> What the task asks
Exactly as written, copy the lines of the data below from the first through the one containing "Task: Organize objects".

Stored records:
..............................

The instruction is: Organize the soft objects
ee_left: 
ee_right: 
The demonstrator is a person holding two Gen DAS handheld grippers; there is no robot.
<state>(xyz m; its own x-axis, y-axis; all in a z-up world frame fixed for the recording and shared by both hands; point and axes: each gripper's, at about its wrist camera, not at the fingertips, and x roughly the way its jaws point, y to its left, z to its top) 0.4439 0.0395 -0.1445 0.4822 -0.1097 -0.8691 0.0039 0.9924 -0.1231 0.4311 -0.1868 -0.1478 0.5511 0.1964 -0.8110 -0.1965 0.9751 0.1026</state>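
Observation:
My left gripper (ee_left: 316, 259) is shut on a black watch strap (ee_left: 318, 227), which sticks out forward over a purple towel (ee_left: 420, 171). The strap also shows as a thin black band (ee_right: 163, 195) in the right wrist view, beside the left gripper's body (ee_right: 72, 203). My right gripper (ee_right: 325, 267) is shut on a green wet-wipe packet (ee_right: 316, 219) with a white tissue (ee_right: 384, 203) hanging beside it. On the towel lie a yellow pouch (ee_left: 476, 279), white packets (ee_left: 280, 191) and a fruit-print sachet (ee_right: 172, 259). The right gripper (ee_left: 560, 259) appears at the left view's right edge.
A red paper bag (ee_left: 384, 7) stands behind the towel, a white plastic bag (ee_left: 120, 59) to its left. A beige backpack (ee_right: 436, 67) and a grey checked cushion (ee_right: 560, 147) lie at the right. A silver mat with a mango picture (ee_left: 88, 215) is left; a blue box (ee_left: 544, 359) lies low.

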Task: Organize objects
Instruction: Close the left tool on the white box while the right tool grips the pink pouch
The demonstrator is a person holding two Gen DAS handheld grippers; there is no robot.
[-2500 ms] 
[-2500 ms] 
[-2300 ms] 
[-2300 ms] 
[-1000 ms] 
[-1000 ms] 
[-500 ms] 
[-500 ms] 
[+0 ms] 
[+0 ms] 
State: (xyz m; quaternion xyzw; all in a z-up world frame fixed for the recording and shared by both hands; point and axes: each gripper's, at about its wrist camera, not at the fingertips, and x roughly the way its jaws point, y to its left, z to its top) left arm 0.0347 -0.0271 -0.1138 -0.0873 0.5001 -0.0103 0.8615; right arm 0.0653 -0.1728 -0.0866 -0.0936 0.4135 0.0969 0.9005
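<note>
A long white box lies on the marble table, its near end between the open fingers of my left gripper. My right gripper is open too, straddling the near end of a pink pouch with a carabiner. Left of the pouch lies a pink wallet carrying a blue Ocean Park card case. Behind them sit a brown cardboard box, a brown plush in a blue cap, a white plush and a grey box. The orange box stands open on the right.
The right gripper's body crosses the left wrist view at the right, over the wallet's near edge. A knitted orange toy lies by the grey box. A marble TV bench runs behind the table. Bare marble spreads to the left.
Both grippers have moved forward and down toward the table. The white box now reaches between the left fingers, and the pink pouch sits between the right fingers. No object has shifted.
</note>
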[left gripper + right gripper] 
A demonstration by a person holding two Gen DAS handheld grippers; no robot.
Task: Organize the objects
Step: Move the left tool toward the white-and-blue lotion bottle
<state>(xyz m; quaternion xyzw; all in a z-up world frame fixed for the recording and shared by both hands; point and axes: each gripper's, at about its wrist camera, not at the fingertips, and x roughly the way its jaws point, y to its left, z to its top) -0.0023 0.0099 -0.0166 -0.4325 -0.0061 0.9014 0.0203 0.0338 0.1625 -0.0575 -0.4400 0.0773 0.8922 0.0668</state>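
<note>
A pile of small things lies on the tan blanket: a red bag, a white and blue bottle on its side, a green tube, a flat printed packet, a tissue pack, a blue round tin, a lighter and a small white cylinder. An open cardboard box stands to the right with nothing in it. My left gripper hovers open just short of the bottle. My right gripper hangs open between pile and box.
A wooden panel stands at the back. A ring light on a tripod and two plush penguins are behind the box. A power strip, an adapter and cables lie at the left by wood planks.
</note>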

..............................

> Finished exercise
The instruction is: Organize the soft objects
ee_left: 
ee_right: 
The demonstrator is a person holding two Gen DAS handheld grippers; there is no robot.
<state>(xyz m; its own x-axis, y-axis; all in a z-up world frame fixed for the recording and shared by both hands; point and axes: each gripper's, at about its wrist camera, not at the fingertips, and x roughly the way its jaws point, y to its left, z to its top) 0.4439 0.0395 -0.1445 0.4822 -0.1097 -0.8691 0.0039 0.9924 -0.1231 0.4311 -0.1868 -0.1478 0.5511 0.1964 -0.8110 -0.1965 0.9751 0.1026</state>
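Observation:
My left gripper (ee_left: 316, 259) is shut on a black watch strap (ee_left: 318, 227), which sticks out forward over a purple towel (ee_left: 420, 171). The strap also shows as a thin black band (ee_right: 163, 195) in the right wrist view, beside the left gripper's body (ee_right: 72, 203). My right gripper (ee_right: 325, 267) is shut on a green wet-wipe packet (ee_right: 316, 219) with a white tissue (ee_right: 384, 203) hanging beside it. On the towel lie a yellow pouch (ee_left: 476, 279), white packets (ee_left: 280, 191) and a fruit-print sachet (ee_right: 172, 259). The right gripper (ee_left: 560, 259) appears at the left view's right edge.
A red paper bag (ee_left: 384, 7) stands behind the towel, a white plastic bag (ee_left: 120, 59) to its left. A beige backpack (ee_right: 436, 67) and a grey checked cushion (ee_right: 560, 147) lie at the right. A silver mat with a mango picture (ee_left: 88, 215) is left; a blue box (ee_left: 544, 359) lies low.
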
Task: Organize objects

Response complete; there is no more output.